_Your objective_
Pick each line that has "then" out of the records.

_Source material_

--- START ---

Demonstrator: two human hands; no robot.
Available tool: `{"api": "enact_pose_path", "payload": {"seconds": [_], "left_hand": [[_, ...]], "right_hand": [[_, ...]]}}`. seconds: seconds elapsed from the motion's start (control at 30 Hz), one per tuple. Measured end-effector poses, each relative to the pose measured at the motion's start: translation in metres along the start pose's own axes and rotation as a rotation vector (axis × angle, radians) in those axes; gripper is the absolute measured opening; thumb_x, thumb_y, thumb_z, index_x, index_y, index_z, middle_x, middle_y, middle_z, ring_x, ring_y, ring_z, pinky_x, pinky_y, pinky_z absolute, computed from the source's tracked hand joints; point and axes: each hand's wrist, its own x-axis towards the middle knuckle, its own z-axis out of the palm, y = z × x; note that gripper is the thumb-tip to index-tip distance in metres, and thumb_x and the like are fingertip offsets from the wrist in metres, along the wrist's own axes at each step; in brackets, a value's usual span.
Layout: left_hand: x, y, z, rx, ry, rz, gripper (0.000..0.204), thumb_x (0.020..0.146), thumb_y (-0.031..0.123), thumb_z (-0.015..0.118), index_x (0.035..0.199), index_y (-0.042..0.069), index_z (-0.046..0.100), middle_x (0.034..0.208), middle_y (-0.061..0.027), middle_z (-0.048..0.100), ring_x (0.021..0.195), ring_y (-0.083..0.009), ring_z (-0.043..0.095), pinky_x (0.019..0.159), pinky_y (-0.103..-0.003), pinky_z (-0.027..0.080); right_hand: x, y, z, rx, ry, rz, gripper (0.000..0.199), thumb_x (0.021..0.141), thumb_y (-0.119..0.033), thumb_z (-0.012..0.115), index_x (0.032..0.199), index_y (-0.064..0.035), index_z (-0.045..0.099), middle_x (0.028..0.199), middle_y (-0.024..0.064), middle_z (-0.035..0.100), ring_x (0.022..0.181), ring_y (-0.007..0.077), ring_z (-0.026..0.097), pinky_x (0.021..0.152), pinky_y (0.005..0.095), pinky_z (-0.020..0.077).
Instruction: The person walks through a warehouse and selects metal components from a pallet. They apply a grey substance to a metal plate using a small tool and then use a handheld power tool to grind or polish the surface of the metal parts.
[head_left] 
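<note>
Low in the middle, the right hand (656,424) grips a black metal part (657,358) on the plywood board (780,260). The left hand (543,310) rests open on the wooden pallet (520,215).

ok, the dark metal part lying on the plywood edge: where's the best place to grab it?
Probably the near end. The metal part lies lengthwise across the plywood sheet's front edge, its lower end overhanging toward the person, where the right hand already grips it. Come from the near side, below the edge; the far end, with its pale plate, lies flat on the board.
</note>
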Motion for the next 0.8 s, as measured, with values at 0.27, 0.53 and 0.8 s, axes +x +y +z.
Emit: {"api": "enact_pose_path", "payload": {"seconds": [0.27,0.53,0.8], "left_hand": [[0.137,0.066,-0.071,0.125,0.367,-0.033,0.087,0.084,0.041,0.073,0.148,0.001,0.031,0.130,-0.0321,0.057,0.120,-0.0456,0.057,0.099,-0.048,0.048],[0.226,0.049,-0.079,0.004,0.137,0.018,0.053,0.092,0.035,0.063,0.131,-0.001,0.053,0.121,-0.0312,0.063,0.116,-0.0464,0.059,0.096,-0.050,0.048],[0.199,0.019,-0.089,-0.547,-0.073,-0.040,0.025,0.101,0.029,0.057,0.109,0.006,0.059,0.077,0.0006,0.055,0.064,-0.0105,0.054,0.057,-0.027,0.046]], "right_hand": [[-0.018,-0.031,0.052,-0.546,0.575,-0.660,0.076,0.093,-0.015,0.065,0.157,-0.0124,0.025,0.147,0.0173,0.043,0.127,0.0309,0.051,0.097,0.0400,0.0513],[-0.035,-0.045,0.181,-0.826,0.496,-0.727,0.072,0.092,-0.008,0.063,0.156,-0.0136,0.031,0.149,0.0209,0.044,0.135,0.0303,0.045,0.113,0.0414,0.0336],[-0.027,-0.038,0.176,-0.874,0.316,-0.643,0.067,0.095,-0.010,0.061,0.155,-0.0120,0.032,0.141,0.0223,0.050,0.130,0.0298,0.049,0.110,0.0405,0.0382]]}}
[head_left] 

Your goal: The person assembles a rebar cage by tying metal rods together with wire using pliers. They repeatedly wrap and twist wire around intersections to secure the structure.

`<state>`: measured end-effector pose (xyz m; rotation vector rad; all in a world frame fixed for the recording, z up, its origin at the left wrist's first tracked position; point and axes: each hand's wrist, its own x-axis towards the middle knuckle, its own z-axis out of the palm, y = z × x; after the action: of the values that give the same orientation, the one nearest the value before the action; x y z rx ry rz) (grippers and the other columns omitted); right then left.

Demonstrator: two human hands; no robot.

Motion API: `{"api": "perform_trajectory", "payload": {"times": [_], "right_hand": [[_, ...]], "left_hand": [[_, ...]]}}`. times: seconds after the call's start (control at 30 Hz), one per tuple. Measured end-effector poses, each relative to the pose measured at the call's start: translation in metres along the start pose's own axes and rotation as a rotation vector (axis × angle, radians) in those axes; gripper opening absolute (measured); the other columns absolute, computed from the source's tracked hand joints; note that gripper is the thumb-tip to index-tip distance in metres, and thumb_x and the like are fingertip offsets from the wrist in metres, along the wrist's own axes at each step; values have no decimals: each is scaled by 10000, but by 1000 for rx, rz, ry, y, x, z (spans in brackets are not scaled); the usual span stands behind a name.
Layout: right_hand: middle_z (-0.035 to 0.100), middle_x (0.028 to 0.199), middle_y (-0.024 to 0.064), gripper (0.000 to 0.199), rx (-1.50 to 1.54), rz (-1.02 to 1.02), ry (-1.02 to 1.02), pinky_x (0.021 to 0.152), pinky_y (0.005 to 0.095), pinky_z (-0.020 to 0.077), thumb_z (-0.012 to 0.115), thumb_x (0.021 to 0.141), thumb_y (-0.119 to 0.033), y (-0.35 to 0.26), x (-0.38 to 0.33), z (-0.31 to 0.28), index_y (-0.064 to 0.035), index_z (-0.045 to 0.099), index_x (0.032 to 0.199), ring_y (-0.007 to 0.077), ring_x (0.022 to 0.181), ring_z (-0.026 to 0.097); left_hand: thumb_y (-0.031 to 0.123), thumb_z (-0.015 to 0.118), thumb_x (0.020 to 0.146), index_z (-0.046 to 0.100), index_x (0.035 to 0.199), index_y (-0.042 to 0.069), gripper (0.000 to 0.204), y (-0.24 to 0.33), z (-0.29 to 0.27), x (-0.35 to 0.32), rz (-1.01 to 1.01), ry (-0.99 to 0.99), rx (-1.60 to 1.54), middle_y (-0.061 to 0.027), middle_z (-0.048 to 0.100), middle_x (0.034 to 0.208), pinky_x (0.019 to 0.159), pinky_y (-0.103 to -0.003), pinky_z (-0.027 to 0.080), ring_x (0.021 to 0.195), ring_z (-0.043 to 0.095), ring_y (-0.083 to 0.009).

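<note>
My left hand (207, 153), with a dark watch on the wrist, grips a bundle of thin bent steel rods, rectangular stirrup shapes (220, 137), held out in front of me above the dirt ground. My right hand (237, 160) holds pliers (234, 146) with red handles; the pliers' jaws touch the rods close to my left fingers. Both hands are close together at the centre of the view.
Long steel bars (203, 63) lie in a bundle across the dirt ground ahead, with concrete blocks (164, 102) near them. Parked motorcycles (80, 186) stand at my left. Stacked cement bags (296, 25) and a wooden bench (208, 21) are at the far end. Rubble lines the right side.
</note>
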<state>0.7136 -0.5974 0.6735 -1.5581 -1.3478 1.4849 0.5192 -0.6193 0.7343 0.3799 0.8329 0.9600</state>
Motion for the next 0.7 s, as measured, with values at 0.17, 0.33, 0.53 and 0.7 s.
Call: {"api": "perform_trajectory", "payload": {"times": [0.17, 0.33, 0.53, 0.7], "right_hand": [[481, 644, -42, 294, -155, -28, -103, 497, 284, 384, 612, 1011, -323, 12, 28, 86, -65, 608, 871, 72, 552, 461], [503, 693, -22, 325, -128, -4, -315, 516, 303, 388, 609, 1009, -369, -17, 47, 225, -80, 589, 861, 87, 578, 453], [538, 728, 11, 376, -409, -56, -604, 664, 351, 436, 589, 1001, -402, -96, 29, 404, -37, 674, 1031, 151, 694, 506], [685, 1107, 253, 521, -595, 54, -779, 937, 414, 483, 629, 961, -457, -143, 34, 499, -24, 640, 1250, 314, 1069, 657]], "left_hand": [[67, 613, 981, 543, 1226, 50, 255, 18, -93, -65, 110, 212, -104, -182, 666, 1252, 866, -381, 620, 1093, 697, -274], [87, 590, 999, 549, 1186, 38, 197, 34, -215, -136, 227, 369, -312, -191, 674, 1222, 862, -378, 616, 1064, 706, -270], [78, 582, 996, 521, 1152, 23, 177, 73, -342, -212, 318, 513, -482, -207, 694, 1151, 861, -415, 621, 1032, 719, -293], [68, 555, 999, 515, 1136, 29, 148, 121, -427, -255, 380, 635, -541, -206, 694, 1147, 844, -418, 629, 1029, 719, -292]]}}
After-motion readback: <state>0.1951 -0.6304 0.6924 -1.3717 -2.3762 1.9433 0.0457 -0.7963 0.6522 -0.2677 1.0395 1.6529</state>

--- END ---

_Result for this task_
Instruction: The person walks through a warehouse and selects metal components from a pallet. They apply a grey substance to a metal plate using a small tool and then use a handheld power tool to grind or polish the surface of the metal parts.
`<state>`: measured end-effector pose (xyz m; rotation vector rad; all in a world frame fixed for the recording, z up, its origin at the left wrist's first tracked position; point and axes: each hand's wrist, its own x-axis towards the middle knuckle, its own z-axis out of the palm, y = z × x; after the action: of the values that give the same orientation, the one nearest the value before the action; x y z rx ry rz) (grippers and the other columns omitted); right then left.

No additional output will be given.